Germany is attempting a new method to combat an alarming rise in anti-Semitism. The country will launch an online tool for victims to report anti-Semitic incidents, the Algemeiner reports.
On Thursday, Felix Klein, Germany’s commissioner for Jewish affairs, revealed plans for a new platform that will record all instances of discrimination from both victims and bystanders alike. The new site by the Research and Information Center for Anti-Semitism (RIAS) will also include actions that are not necessarily prosecutable crimes–like racial slurs and “everyday” discrimination. It’s slated to go live in February.
“We cannot leave fighting anti-Semitism in this country to the Jews,” said Klein. “Every anti-Semite in this country has a problem with our democracy and with our civil-law state . . . that affects all of us in this country.”
The reporting center and site will receive €243,000 ($278,320) in funding led by Germany’s Ministry for Family Affairs. It plans to expand to all of Germany’s states for a nationwide effort.

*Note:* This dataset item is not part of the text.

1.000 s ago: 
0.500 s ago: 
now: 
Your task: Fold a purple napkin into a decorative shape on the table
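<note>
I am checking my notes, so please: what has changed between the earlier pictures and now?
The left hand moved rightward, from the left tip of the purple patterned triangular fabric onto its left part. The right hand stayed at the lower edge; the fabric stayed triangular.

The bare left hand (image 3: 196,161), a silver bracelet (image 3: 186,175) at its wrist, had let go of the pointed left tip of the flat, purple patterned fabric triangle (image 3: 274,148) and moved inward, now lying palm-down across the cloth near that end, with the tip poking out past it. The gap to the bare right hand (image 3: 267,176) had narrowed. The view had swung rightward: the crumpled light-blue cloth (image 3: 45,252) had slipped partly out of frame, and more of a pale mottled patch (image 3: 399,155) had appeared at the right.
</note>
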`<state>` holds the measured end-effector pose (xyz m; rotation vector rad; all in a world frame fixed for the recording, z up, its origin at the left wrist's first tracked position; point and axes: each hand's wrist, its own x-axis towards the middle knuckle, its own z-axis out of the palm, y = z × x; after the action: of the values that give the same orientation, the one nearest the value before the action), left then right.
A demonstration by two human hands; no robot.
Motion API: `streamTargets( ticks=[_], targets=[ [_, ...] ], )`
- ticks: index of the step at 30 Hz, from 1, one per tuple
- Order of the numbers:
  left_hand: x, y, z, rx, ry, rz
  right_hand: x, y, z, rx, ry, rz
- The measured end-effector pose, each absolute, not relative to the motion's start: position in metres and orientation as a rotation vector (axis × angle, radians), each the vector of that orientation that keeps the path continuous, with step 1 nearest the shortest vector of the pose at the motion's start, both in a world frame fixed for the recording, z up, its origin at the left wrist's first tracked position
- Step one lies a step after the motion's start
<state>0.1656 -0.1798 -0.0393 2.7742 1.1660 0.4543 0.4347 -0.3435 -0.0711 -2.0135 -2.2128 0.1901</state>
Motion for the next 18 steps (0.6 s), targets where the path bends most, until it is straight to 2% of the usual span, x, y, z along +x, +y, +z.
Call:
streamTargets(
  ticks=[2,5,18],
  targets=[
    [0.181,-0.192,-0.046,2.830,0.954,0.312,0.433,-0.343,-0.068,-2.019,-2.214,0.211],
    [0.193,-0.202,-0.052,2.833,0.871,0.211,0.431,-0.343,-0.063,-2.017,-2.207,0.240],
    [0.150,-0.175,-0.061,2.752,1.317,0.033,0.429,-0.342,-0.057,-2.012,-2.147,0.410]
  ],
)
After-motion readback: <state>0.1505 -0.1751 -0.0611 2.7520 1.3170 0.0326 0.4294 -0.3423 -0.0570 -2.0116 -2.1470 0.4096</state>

German authorities counted 1,075 anti-Semitic crimes in the first nine months of 2018, according to government statistics cited by Deutsche Welle. However, police reports generally do not include non-criminal anti-Semitic attacks. RIAS head Benjamin Steinitz said his federal agency currently records two to three cases per day, but that there is a “considerably higher number of unreported cases” that could help shed light on the issue.
Together, the police and the new platform hope to paint a fuller picture of the country’s issues.
Germany’s resurgence of anti-Semitism has become increasingly problematic, with the country battling numerous violent attacks against Jews. In April, Chancellor Angela Merkel said she was shocked by the violence, which included a Berlin resident flogging a 20-year-old kippah-wearing Israeli in broad daylight.
“It depresses me that we have not been able to get a handle on anti-Semitism once and for all,” she told Israel’s Channel Ten. She later said Germany would do “everything” it could to ensure the security of the Jewish community.